With low compression engines you will have a drop in mileage, how much you pick up with higher compression I dont know quite yet. I am going to find out this year though because there is a 455 block on the stand getting a Butler 4.25" crank kit and some milled 48 heads, pretty much the same as the 455 in my 70 but with more compression. 13:1 vs 8.8:1. I also have a set of 670 heads to see how it runs with 11.3:1 and the differences in mileage.

The idea is to put both engines in the same car and do some mileage testing, E85 and gas on the low compression one, and E85 and my homebrew on the high compression engine. The car of choice for this test is a 79 Trans Am that has a 403 in it right now. It has 2.41 gears, no AC, and only power brakes and steering for options. Its perfect for what I want to do.

When I do the carbs, and as I build this engine I will take pics of everything, and provide you guys with all the info so if you want to do it yourself, you can. I do this because I want people like you and me to be able to enjoy our GTO, Trans Am, Catalina, or whatever. The 60s era engines had the compression that requires either dished pistons or different heads to run todays gas, if you want to run a flat top piston and enjoy the power and sound of a 389, 400, 455 or 421 with the heads that came on it, then E85 is a way to do that without going broke buying race gas. If you just want to drive your GTO and you already have low compression it will still run on E85 with some carb changes. There is no requirement to have high compression, it will still burn at 7:1 SCR.


----------



## Thumpin455 (Feb 17, 2010)

The alky swilling 70.. The red 4th gen Formula behind the GTO has also been run on E85 and mixes with 87 octane gas. It requires 91 so the E85 boosting octane lets me run even cheaper gas in it. It doesnt have enough injector to run straight E85 but will run 45% ethanol without throwing a lean bank code. It makes LOTS more power on E85 than it does on premium...










And the test mule 79 TA.


----------



## bobby326 (Dec 13, 2009)

thanx foe the info


----------



## BearGFR (Aug 25, 2008)

Thumpin455 said:


> ...... I am going to find out this year though because there is a 455 block on the stand getting a Butler 4.25" crank kit and some milled 48 heads, pretty much the same as the 455 in my 70 but with more compression. 13:1 vs 8.8:1. I also have a set of 670 heads to see how it runs with 11.3:1 and the differences in mileage.
> 
> The idea is to put both engines in the same car and do some mileage testing, E85 and gas on the low compression one, and E85 and my homebrew on the high compression engine.....

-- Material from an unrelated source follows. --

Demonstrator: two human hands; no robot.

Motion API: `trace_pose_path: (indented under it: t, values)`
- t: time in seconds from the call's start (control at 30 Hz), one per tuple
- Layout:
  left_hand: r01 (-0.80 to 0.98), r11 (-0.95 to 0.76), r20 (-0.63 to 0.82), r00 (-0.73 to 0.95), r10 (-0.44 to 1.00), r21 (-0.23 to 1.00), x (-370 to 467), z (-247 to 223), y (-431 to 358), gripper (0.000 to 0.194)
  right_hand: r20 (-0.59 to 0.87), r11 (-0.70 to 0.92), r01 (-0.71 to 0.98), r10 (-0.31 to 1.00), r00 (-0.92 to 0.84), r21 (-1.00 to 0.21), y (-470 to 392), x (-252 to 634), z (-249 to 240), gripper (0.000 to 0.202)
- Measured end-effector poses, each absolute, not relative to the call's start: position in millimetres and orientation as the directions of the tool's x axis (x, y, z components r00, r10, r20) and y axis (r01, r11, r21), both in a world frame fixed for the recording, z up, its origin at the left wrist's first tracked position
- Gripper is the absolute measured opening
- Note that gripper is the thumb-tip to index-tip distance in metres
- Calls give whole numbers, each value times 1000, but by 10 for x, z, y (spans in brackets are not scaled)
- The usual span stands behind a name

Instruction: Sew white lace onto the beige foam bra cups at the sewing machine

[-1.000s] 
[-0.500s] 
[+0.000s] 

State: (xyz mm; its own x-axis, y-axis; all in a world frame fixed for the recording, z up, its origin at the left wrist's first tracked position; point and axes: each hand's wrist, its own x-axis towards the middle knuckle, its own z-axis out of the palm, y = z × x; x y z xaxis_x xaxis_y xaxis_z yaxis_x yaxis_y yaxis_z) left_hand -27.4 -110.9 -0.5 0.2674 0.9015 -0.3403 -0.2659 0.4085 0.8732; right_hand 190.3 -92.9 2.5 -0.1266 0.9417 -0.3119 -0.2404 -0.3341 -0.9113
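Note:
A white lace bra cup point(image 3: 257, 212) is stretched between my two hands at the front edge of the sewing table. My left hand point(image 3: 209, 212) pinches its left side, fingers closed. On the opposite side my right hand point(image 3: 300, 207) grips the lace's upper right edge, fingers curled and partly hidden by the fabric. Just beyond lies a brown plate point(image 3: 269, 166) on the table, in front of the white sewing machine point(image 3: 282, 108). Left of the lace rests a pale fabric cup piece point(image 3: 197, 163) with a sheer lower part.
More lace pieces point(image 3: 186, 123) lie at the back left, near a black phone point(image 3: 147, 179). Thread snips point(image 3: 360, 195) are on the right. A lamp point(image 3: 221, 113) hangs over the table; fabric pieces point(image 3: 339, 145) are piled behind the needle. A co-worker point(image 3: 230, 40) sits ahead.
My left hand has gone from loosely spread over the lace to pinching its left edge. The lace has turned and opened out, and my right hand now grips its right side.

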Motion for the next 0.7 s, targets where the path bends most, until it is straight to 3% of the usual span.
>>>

I'm VERY interested in your results and also in learning more. I don't really like what I had to do to my 461 to be able to run those 722 heads on 93, so if I could run some "real" compression that'd be terrific.

I'm also interested in your "home brew" setup.

Bear


----------



## Thumpin455 (Feb 17, 2010)

I wont build another low compression engine, not even for a lawnmower. I had computer problems today so I didnt get to the shop, but hopefully tomorrow things will work out better. What more do you want to know?

As for the home brewing, it would be best if you didnt live in town, or have neighbors close like in a suburb. You could but sometimes things you work with wont smell so good. There is a learning curve and some equipment to build, buy, or find, and then you need to know what you are going to use to make fuel, and what you will do with the left over stuff. For instance, if you use corn, you only use 1/3 of the kernel. The rest is left for feeding livestock or other uses, but you have to do something with it because it will rot if it just sits there. There are some ethanol plants making biodiesel from the corn that is used for ethanol, tell me that isnt cool. Two fuels out of the same thing. 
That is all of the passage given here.